Copy the records below word for word. Stop after the line that contains "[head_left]".

---------- RECORDS TO USE

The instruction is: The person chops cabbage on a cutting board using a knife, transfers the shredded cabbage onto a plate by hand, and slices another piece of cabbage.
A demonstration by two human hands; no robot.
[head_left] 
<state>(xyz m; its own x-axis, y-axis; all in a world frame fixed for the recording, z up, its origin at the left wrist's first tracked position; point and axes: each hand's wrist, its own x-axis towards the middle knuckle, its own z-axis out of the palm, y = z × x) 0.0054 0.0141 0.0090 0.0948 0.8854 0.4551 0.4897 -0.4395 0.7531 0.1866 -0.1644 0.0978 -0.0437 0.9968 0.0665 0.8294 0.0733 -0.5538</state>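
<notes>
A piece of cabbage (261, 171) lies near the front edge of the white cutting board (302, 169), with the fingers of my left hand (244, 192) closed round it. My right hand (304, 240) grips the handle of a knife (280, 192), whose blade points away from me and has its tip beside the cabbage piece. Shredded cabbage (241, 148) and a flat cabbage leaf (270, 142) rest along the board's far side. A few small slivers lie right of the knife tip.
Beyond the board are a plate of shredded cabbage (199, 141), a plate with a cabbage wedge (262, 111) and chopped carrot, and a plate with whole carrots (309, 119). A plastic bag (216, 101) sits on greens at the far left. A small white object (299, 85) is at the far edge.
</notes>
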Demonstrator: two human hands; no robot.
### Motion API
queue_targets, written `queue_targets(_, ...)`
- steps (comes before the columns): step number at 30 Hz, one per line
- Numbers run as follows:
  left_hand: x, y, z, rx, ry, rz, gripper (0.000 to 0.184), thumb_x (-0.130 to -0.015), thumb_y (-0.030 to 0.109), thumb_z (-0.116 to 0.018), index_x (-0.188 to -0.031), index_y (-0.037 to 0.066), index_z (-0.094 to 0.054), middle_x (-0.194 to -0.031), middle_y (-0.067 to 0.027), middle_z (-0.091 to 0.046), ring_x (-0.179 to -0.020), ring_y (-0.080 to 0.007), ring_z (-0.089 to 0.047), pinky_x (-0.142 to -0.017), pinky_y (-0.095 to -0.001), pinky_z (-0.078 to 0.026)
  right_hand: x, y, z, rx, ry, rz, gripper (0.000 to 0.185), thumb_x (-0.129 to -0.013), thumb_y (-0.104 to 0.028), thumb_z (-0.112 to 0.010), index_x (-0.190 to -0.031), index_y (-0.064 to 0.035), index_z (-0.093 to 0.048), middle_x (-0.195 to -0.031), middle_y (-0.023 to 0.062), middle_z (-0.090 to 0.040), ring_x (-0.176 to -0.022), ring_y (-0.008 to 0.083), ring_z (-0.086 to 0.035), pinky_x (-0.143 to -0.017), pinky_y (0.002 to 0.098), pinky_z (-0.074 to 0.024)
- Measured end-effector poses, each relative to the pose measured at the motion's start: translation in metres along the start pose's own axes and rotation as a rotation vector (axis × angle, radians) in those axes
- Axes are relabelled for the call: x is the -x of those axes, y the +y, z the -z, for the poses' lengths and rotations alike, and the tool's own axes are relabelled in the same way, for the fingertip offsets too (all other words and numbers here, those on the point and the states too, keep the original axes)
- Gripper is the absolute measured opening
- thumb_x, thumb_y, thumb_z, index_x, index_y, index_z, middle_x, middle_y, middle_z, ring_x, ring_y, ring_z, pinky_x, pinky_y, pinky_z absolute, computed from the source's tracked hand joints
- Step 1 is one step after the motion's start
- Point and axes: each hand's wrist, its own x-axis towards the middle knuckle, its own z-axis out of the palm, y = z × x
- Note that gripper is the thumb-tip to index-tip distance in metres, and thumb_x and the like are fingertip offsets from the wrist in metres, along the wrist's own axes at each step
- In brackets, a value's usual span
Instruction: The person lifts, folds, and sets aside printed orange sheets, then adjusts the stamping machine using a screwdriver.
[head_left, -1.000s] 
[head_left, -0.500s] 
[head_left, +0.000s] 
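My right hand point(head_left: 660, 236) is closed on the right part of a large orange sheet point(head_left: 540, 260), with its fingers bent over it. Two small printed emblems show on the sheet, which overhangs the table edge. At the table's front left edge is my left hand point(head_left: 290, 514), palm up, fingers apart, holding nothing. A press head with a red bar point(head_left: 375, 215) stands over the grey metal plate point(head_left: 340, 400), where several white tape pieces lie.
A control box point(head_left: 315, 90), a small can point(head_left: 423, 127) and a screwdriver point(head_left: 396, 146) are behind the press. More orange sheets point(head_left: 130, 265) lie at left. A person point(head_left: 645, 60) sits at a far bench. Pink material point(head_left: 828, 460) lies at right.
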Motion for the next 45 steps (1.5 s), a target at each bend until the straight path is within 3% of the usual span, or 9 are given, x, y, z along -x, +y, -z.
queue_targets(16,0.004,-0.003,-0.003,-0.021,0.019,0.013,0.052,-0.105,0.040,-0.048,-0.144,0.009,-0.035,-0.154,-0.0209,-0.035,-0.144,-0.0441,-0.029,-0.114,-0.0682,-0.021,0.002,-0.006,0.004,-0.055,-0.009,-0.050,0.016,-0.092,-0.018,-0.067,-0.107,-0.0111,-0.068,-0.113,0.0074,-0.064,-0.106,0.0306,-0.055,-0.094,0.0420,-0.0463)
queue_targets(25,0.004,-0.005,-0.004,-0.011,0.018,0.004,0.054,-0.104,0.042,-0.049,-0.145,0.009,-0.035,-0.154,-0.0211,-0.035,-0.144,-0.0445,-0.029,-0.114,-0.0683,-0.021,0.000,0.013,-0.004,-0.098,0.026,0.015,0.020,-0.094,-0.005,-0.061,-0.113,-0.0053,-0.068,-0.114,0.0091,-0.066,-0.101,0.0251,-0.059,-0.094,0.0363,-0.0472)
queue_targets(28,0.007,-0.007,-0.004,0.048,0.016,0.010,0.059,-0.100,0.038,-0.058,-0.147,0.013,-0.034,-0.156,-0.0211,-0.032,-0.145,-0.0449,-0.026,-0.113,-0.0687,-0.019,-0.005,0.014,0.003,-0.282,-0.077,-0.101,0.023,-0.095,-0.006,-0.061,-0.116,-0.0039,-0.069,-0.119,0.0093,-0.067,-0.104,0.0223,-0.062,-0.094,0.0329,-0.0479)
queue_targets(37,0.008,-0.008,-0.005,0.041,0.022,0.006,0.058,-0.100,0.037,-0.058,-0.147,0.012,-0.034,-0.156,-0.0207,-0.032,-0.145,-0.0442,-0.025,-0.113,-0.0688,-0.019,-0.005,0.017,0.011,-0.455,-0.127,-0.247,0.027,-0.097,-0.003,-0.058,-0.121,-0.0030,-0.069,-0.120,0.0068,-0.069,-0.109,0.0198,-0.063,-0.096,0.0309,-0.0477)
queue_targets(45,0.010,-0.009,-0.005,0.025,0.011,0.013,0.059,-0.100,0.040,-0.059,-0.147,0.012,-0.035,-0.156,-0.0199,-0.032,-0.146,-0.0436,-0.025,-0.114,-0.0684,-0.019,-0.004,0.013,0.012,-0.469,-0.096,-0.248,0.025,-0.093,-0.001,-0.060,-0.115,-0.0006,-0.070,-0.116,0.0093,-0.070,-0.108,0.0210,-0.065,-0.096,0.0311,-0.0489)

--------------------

RESULT FOR THIS TASK
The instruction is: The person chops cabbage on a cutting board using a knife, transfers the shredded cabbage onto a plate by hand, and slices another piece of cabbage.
A demonstration by two human hands; no robot.
[head_left] 

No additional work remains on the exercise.